It is from within this material and ideological context that much of Western academic Marxism operates, producing a safe Marxism that is critical of capitalism in theory, but carefully avoids solidarity with those confronting it at its most violent frontiers. This tendency has political consequences. It leads to selective solidarity, where, as Ajl (Citation2025) argues, oppressed peoples are abstracted from the states and institutions that make their survival possible. It encourages an unexamined hostility to the Global South state – hostility that, in practice, mirrors the objectives of hegemonic powers that seek to destroy those same state structures – through imperialist military assault and economic interventions, including sanctions, structural adjustment, and trade/tariff wars. This tendency also feeds a habit of moral judgment against nationalist movements that do not fit the imagined – Eurocentric or colonial – model of ‘pure’ liberation.
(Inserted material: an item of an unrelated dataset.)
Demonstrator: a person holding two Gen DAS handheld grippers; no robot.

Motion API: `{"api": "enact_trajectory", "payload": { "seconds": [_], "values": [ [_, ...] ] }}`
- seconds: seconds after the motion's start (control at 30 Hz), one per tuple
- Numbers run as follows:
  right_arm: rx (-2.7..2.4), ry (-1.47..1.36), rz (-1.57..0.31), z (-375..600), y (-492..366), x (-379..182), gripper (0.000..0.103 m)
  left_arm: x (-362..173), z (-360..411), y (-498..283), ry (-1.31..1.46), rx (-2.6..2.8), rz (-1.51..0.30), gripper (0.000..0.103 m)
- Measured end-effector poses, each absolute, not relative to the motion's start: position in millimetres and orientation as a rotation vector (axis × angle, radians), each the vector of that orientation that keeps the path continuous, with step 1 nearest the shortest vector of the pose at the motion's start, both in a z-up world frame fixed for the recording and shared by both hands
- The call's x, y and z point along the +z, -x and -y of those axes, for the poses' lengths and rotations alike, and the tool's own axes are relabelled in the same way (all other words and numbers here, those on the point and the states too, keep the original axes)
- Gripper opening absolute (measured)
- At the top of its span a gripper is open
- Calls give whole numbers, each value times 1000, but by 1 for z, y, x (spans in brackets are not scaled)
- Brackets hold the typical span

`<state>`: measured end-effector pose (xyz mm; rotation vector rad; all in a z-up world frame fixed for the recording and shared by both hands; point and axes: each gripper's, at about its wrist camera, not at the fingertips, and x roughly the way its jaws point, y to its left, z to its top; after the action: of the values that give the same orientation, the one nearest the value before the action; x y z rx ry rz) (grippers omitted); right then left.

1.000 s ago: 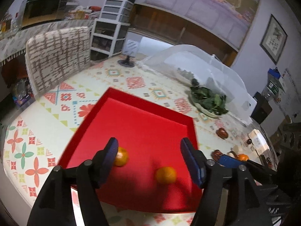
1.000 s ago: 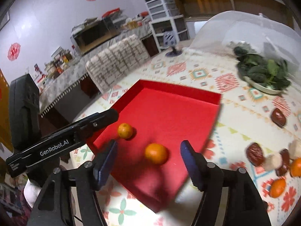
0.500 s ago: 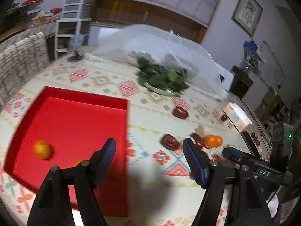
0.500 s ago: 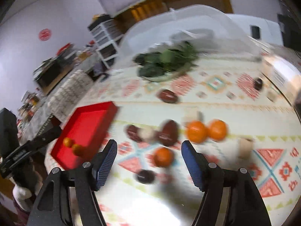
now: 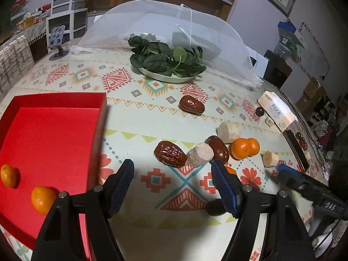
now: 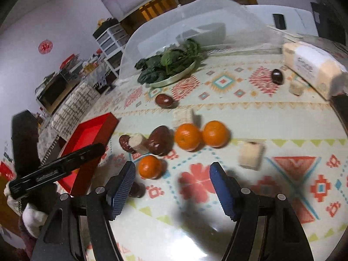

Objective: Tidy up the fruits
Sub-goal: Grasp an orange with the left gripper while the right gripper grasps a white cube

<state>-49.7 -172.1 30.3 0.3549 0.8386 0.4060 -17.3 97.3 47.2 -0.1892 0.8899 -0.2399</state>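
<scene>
My right gripper [image 6: 171, 187], jaws apart and empty, sits nearest the lone orange [image 6: 150, 166], just ahead-left.

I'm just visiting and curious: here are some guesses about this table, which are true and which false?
1. Two oranges lie in the red tray. True: one orange, another orange.
2. The left gripper holds a date. False: its jaws are open and hold nothing.
3. The leafy greens sit on a plate. True.
4. The right gripper grips an orange. False: it holds nothing; the nearest loose orange lies ahead, on the tablecloth.
</scene>
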Motion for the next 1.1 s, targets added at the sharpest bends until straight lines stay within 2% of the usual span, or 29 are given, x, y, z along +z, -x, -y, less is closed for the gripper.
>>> {"api": "enact_trajectory", "payload": {
  "seconds": [0.27,0.53,0.6,0.67,0.8,1.03,1.1],
  "values": [
    [204,-321,-836,220,48,22,75,39,-88,16,178,-271,-906,73],
    [172,-250,-870,204,21,10,75,43,-56,28,83,-370,-881,73],
    [167,-233,-867,198,17,9,72,41,-46,30,52,-390,-880,73],
    [157,-211,-870,193,13,8,58,40,-37,33,22,-410,-879,73],
    [149,-197,-877,190,10,5,39,34,-25,32,-18,-418,-888,73],
    [167,-223,-867,193,12,5,36,24,-8,28,-72,-408,-903,72],
    [172,-226,-867,193,12,5,36,21,-3,26,-86,-397,-910,64]
  ]
}}
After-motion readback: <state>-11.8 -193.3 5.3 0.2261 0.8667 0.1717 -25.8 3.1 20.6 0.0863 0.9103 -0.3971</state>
Garrido (Citation2024) has described this tendency as a ‘purity fetish’ that forgets ‘that socialism does not exist in the abstract, that it must be concretized in the conditions and history of the peoples who have won the struggle for political power’. This fetish, he argues, produces an armchair radicalism that refuses to support actually existing struggles if they fail to meet imagined ideological benchmarks. In the case of Iran, such purity politics feed into the coloniality of Western solidarity – granting sympathy to ‘the people’, or worse ‘some of the people’, while rejecting the state and institutions that make their survival possible.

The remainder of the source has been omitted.